Twice a month, a panel of dads discusses a topic of the moment. For today's conversation, they talk about disgraced former congressman Anthony Weiner's run for New York mayor.
Let me get this out of my system: Breaking news! Weiner candidacy on the rise! Disgraced politico growing in the polls!
Enough of that. It is, however, true. Only a week after formally announcing his bid to become mayor of New York City, Anthony Weiner placed second in a Marist poll of registered Democratic voters, with 19 percent, just behind City Council Speaker Christine Quinn's 24 percent. Weiner may not win—in a head-to-head runoff, which would be held if no candidate took 40 percent of the primary vote in September, Quinn's lead increases to 48 percent to 33 percent—but he is, at the very least, a legitimate candidate.
Which, I guess, just goes to show people really don't care about Weiner's wiener (I can't help it). Go figure. Because, and let me put this in the least elegant way possible: His wiener matters to me. To me, then-Congressman Weiner's Twitter exhibitionism demonstrates pretty clearly that he is unfit to be mayor. Someone with such little sexual discipline—and the inability to shield his kinks from the public eye—shouldn't be given that kind of authority. Call me a prude, but I think his political career should be over. (Frankly, I wouldn't have voted for him anyway; the political calculation, and outright cowardice, in his decision not to oppose Michael Bloomberg's rule-by-decree third term ended any chance of that.)
An interesting aspect of the poll was how the opinions of Weiner skewed by gender, or rather how they didn't. I figured women would be more likely to hold negative views of Weiner than men, due to the undertones of sexual coercion inherent in his tweeting photos of his erection. And they do—but not by much. Forty-four percent of New York's women, according to the poll, hold an unfavorable opinion of Weiner, which is a lot, but then again, 43 percent of men do, too. Fifty-six percent of men think he "deserves a second chance" (whatever that means) but so too do 51 percent of women.

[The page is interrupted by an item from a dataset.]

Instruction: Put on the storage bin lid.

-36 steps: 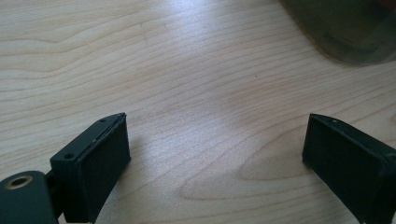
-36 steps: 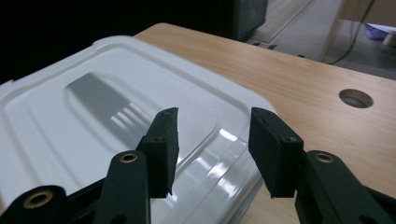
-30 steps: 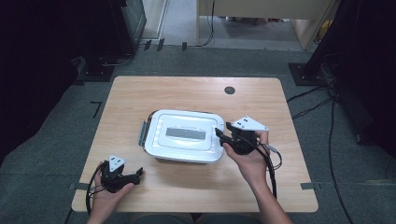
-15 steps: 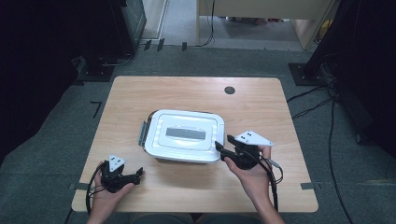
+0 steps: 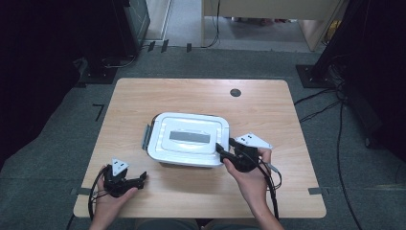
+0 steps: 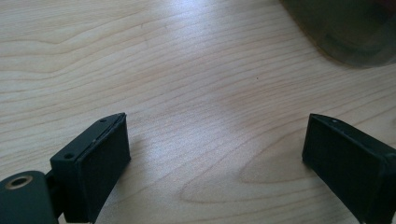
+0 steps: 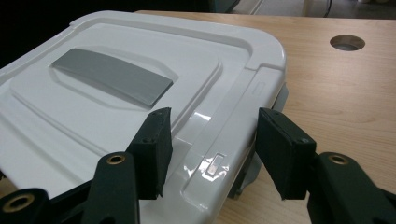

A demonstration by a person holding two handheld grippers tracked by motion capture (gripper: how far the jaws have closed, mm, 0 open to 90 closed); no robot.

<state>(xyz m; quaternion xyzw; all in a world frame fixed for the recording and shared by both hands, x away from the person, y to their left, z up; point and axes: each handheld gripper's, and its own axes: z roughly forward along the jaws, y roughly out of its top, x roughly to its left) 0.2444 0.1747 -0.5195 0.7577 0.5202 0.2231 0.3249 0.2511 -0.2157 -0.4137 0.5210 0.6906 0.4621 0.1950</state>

I was curious what my wife thought about all this. Was she, like so many Democratic women in New York, really willing to vote for a man caught in an act of e-exposure? Nope. "It's too weird," she said, shuddering a little at the thought. "Cheating is one thing, but that..."
"Wait," I asked. "You'd be okay with him if he'd had an actual affair, but sending someone a photo of his hard-on is too much for you?"
She shrugged as if that was too obvious to merit a reply. And now we need another poll, to help explain that logic to me. Ladies out there reading this—any thoughts?
"It's big," said my wife, Jean, "but it's not big enough." She was, of course, talking about Weiner, but alas, not about Weiner's wiener. No, she meant his transgression. (Twansgression?) Tweeting cock shots was bad, but he hadn't cheated, he'd apologized, his wife had forgiven him, and that was it. Who cares? Not Jean. Nor I.
There was, of course, an obvious followup question that I did not ask: What if I'd done something similar? Not that I have, or will, or want to. All the same, much of my work—i.e., writing—involves discussing my life, and mistakes I've made, both large and small. I've done a ton of dumb things—as you can find out by reading my new book, The Turk Who Loved Apples: And Other Tales of Losing My Way Around the World, which I seem to be almost unconsciously pimping at every turn—and an embarrassing number of them have been made public. Jean, I believe, knows about them all, but even so she's wary about my repeating certain private details. In fact, she's already rapped my knuckles about one disclosure—a disclosure I won't repeat as those knuckles are still sore.
But what, then, should my errors and humiliations disqualify me from? Running for mayor—or president? Holding other, more mundane jobs? Certainly, I've shown poor judgment before, but I've learned from those mistakes (I think) and am fairly sure I won't make them again. And my wife and everyone else have forgiven me. Those misdeeds are in the past, and we all would rather not think about them again. We want to get on with our lives, and one of the best ways to do that in a marriage is to forgive and forget and not care so damn much.
So it would seem to go with Weiner. His tweets were awful, but apparently forgivable to the one person most in a position to forgive (uh, his wife). And now he gets his second chance, the second chance I would want—the second chance we all want.
Will I vote for the guy? Maybe. I don't particularly like any of the candidates—they all seem like lifelong city-government hacks. They're boring, and that's one sin I won't easily forgive.